The repo rate is the rate at which the central bank of the country lends funds to the commercial banks. The commercial banks borrow funds only if they witness a shortfall in their funds. The monetary policy committee of a country uses the reverse repo rate as a tool to control the money supply in the country.
The top bank also adjusted the Marginal Standing Facility (MSF) rate to 6.5 percent. MSF is the rate at which the banks are able to borrow overnight funds from RBI against the approved government securities.
The reverse repo rate under the liquidity adjustment facility (LAF) stands adjusted to 6.0 percent, and the Bank Rate to 6.5 percent. LAF is a tool used in monetary policy which allows banks to borrow money through repurchase agreements. Bank rate, on the other hand, is the rate when banks want to borrow long term funds from RBI.

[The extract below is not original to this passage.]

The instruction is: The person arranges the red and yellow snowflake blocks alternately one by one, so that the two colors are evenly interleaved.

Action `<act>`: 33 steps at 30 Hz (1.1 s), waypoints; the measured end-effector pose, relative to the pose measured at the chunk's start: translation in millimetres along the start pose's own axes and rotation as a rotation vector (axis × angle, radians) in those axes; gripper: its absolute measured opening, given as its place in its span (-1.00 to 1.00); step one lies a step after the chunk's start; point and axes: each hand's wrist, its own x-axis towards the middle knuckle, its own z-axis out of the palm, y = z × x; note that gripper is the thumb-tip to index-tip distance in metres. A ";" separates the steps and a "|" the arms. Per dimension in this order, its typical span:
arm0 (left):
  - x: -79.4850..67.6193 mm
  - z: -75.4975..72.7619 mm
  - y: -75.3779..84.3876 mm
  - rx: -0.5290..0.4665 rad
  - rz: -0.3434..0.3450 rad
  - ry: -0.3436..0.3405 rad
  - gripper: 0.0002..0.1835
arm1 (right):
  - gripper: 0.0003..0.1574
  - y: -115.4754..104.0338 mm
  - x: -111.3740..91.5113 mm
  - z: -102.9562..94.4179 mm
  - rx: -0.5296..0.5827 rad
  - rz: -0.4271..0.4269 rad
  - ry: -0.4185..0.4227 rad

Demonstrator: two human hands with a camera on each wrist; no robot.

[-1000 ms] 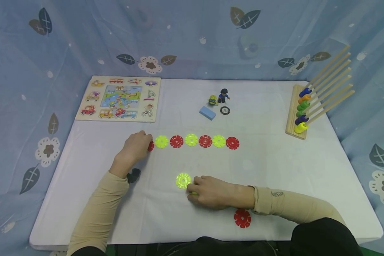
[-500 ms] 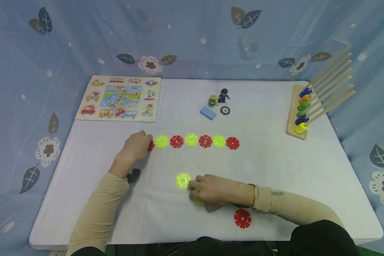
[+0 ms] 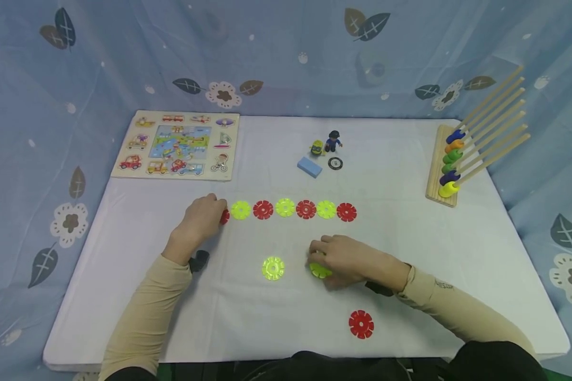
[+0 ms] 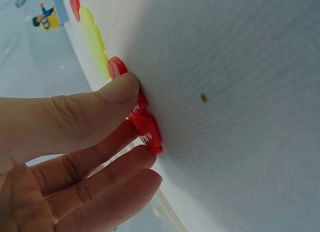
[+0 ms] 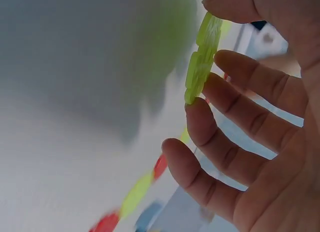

The top bank projected the FY20 GDP growth at 7.4 percent, with risks evenly balanced. The RBI also withdrew the 20 percent cap on FPI exposures to single Indian company debt.
This is the first policy announcement under the new RBI governor Shaktikanta Das, coming less than a week after the interim Budget.
The three-day meeting of the Monetary Policy Committee (MPC) began on February 5.
The RBI projected the CPI at 2.8 percent for the January-March period and 3.2-3.4 percent for the April-September quarter.
Experts, before the outcome of the meeting, said the latest inflation numbers formed the basis of the argument for a rate cut. The retail inflation had plunged to an 18-month low in December 2018 at 2.19 percent.
Apart from the policy announcements, the RBI has proposed to allow resolution applicants under the Insolvency and Bankruptcy Code to borrow funds abroad in order to repay the existing lenders.